Both factors—improved and sustained business confidence as well as higher savings rate—should boost the country’s chances of generating investments, both locally generated and foreign direct investments (FDIs). How?

According to the United Nations Development Program (UNDP), three major factors explain the inflows of FDIs, namely economic, government policy and strategy by transnational corporations.

Economic factors would depend on variables like the size of the market, the level of urbanization, access to regional and global markets, among others. They would also depend on labor availability, cost, skills availability, infrastructure, level of technological development and the presence of strong financial markets.

Certainly, the rising flows of remittances from overseas workers boost the size of the local market through higher domestic demand that should make the Philippines more attractive to FDIs.
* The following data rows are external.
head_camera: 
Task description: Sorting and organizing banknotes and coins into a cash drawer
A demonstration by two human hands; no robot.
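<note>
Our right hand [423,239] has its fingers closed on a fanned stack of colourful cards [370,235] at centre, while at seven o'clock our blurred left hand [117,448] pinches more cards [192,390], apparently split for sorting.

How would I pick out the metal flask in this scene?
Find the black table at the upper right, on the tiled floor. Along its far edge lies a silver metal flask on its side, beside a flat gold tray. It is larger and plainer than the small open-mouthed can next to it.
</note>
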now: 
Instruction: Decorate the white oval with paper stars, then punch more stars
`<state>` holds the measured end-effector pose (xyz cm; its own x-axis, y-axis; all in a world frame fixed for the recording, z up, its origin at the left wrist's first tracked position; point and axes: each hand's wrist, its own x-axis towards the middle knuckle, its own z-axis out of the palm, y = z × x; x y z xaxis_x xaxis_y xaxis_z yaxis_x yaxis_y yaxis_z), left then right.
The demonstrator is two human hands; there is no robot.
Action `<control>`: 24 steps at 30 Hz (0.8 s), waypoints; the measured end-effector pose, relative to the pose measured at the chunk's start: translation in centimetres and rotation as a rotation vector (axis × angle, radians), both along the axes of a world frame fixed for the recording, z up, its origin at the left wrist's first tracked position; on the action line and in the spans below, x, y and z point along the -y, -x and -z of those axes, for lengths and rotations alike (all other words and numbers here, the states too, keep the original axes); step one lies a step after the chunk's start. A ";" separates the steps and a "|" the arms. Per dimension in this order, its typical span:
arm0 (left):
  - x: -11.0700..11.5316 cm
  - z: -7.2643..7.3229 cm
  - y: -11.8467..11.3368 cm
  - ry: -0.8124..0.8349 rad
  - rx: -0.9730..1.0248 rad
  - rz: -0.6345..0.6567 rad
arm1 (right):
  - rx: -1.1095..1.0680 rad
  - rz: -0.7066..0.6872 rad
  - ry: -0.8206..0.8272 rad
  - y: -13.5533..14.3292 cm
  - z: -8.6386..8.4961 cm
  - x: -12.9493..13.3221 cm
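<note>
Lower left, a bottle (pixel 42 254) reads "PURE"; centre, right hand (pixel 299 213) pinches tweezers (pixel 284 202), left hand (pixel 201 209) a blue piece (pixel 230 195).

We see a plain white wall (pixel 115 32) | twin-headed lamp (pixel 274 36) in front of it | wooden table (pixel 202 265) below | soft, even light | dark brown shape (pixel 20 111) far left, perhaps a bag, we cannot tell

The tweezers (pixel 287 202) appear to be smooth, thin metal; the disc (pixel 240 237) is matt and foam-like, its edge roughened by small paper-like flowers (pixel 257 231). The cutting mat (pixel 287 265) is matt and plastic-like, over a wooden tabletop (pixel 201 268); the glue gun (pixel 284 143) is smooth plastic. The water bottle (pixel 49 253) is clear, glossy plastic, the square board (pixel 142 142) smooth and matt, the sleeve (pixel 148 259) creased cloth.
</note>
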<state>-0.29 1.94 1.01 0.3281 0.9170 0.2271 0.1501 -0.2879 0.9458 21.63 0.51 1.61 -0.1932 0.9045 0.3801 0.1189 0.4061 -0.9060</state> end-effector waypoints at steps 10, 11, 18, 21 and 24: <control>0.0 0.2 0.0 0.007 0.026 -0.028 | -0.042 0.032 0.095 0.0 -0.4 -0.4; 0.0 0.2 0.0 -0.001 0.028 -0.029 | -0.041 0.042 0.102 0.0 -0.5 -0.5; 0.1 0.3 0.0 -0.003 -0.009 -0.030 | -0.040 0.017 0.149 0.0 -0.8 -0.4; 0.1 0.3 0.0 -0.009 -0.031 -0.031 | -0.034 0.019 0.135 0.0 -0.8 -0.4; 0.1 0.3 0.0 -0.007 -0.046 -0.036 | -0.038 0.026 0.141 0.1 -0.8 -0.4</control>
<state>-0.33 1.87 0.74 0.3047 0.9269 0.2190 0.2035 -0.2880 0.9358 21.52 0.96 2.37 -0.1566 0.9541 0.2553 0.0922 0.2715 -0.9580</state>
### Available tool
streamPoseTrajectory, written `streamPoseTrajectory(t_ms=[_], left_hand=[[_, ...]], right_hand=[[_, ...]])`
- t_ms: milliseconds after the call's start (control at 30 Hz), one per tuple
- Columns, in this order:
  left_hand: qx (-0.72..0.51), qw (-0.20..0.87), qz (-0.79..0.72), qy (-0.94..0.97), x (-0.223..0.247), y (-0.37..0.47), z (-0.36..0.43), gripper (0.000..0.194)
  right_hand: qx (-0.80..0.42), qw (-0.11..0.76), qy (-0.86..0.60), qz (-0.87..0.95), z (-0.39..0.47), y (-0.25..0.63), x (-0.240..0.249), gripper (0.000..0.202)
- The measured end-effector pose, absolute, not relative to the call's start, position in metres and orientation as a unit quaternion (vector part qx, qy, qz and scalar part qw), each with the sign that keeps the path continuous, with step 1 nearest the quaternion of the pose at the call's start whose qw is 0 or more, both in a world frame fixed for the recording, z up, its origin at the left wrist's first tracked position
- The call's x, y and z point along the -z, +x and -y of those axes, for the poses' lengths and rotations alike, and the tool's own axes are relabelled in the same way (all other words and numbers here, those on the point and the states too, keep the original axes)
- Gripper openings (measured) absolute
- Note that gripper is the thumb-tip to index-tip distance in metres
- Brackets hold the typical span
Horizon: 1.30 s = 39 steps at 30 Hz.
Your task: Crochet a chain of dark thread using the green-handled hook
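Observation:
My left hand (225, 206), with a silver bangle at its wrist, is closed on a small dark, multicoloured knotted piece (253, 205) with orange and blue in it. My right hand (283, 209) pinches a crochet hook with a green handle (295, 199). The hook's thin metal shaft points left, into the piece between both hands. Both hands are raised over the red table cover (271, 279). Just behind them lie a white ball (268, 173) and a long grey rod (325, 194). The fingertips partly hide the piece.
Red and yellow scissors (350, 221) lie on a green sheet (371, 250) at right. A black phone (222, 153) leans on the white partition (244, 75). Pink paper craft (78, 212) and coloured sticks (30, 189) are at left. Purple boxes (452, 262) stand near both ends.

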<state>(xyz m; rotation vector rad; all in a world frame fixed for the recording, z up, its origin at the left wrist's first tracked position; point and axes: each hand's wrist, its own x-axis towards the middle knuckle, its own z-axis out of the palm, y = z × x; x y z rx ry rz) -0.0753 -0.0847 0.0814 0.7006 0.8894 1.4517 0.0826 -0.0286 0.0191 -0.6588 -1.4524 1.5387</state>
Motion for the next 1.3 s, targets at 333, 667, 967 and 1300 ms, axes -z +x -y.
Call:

The continuing high unemployment and underemployment rates suggest the continuing availability of skills and labor. Also, the continuing diaspora of skilled professionals, while a negative trend, could also be read as an indicator that the Philippines is actually producing a surplus of talents. That means that in terms of the first determinant (economic factors), all the government could do is to complement these positive aspects by focusing its resources on infrastructure development.

Perhaps, what the Neda could do to inspire confidence is to come up with a detailed list of these infrastructure projects and related information like funding sources and timetables, so that the public can help ensure that these investments are really put in areas where economic and social returns are high.

Government policies, the second most important FDI determinant, are crucial. Among the most important variables are the soundness of macroeconomic policy, promotion of private ownership and participation, relaxed rules on entry and exit, greater integration with the rest of the world through trade, and transparent and predictable rules, among many others.

Certainly, the government has gained so much headway in terms of lowering inflation and interest rates, and improving the fiscal indicators. The government therefore should now focus its energies on delivering a strong signal for a transparent and predictable set of rules in government investments.

There are many ways to do it but initiatives like simplified business-registration procedures, transparent bidding rules and the passage of the Freedom of Information Act should give the public access to important contracts.

And better still, the current administration and its allies in Congress should once and for all drop all its intentions for a Charter change to take away the notion that the government is going to change the rules of the game once the dust settles after the May elections. If there’s one thing that’s really putting a lot of uncertainty in the economic horizon, it’s the Charter-change initiative which has been raising the specter of wholesale and unpredictable reverses in economic and social policies that were enshrined in the Constitution after the 1986 Edsa Revolution.

The third most important determinant is the TNC strategy. Multinationals make decisions to invest in a country based on two things: their perception of risk and rewards and political stability, as well as their own strategies on location, sourcing of inputs and services, and technology transfer, among others. They will invest if they think the country has what it takes to handle the complexities of their global operations in the most cost-effective manner. And they would do so if they could divine the trajectory of local politics and are assured that they are not putting the lives of their executives in harm’s way.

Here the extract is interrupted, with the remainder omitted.